SysAdmin Advanced Systems Magazine Originally published in the April 1995 issue of Advanced Systems.

SysAdmin

Think locally, expand globally

Learn to think in local execution terms while paying heed to the pressure of global expansion.

By Hal Stern

Mastering the intricacies of Unix shells will impress both practical users and theoretical computer scientists. Much of the shell's flexibility and power comes from its variable substitution, global wildcard expansion, and alternate command execution modes. For the pragmatic, expansion and substitution let you manipulate command output as easily as any other variable. Theoreticians are quick to point out that any language that allows recursion or self-modifying code -- like taking an arbitrary string and executing it on demand -- produces an exponentially large number of possible programs, not all of which can even be proven to be syntactically correct -- a fact all too clear when you try debugging some of the more obscure shell constructs.

Variably cloudy
Variable substitution is probably the most well-known global expansion method. Variables are referenced using the $var syntax, where var is the name of a variable. Define shell variables on the fly, with no initialization or declarations required:

set suffix=.nsf

Anything appearing after a dollar sign is taken as a variable name, so be sure to separate variables used in string concatenation with curly braces:

set filename=${prefix}.nsf

Several built-in variables are initialized in each shell environment:

$, the current process ID, useful for naming temporary files;
?, exit status of the last command executed;
#, the number of command line arguments;
1, 2, 3, and so on, the actual arguments passed to the shell. On the command line. $* refers to all arguments.

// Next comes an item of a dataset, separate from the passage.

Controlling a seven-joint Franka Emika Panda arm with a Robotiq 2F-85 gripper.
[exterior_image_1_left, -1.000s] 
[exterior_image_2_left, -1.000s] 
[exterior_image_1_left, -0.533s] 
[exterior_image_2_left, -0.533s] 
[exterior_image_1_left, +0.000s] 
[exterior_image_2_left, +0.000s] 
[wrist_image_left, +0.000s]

The command line argument vector can be loaded at any time using set to explode a variable or set of words into arguments, for example, set $hostname $*. A script that wants to set default arguments may add them to the command line arguments, reducing the argument parsing step to a single loop over all positional variables. Typically, the marker -- is used to demarcate the passed-in arguments from those set within the script:

set v h -- $*

This fragment sets $1 to v, $2 to h, and so on, with the first command line argument showing up in $4.

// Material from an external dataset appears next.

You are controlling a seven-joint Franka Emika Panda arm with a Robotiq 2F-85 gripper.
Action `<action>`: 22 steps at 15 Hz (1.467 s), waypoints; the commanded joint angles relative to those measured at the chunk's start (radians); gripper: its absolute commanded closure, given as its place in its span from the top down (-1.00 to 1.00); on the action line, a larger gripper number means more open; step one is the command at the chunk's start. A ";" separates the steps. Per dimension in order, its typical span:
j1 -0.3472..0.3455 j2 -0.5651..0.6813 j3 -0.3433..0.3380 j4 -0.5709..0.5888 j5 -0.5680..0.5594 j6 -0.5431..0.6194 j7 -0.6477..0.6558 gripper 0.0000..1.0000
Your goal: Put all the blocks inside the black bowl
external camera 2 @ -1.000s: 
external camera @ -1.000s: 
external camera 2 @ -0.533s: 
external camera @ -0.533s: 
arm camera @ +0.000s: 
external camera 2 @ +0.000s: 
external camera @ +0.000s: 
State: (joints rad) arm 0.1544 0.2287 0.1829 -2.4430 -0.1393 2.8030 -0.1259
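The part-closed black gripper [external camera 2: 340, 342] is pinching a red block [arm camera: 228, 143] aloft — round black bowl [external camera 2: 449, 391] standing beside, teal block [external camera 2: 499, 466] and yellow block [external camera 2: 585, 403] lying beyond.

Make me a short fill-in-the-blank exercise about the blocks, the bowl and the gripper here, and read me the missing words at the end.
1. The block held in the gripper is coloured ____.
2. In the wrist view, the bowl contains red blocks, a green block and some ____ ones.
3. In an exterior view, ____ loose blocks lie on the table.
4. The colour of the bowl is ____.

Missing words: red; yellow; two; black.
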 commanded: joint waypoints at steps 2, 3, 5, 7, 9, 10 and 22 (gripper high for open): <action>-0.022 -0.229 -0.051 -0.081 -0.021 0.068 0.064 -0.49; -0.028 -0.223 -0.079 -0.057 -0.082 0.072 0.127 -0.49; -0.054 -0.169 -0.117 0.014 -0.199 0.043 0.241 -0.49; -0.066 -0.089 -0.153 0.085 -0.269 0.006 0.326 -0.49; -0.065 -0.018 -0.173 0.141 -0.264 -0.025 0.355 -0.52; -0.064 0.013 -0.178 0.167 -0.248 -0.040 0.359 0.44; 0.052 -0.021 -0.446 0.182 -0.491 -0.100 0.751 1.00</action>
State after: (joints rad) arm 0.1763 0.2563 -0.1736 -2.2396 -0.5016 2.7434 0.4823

The C-shell also supports the $argv[1] syntax used in a C program to reference positional arguments. Define multiword variables by putting the array elements in parentheses:

set speeds = ( slow medium fast )

You can access an element of a multiword variable using its positional subscript, that is, speeds[2] would be "medium." Here's one case where awk and Perl shine brightly: They support associative arrays where the indices are arbitrary, mnemonic strings. Want to sort statistics by host name? In the C-shell this requires that you build two arrays, one for host names and one for statistics, and remember the ordinal value of each host name. In awk, it's just an array assignment using the host names as subscripts. The following awk example shows how to set an entry in an associative array, and how to iterate the string subscripts to print the array contents in tabular format:

{ stats[$1] += $2 }
END { for (h in stats)
print h, stats[h] }

Perl goes one step further with primitives to extract the keys and value pairs from an associative array. If you think in associative memory terms, try Perl.

Wild thing
Wildcards used for filename matching are a close second to variables in popularity, and they exceed variable substitutions in terms of the confusion they can generate. The four basic wildcard building blocks are part of the shell's list of metacharacters. They use a derivative of regular expression syntax:

? matches any single character, so main.? matches main.o, main.c, and main.C;
* matches any sequence of characters, including a zero-length sequence;
[] matches values in a range of characters, for example, [0-9]* for any filename beginning with a digit;
{ } matches items from a set, such as {main,lib,test}.c.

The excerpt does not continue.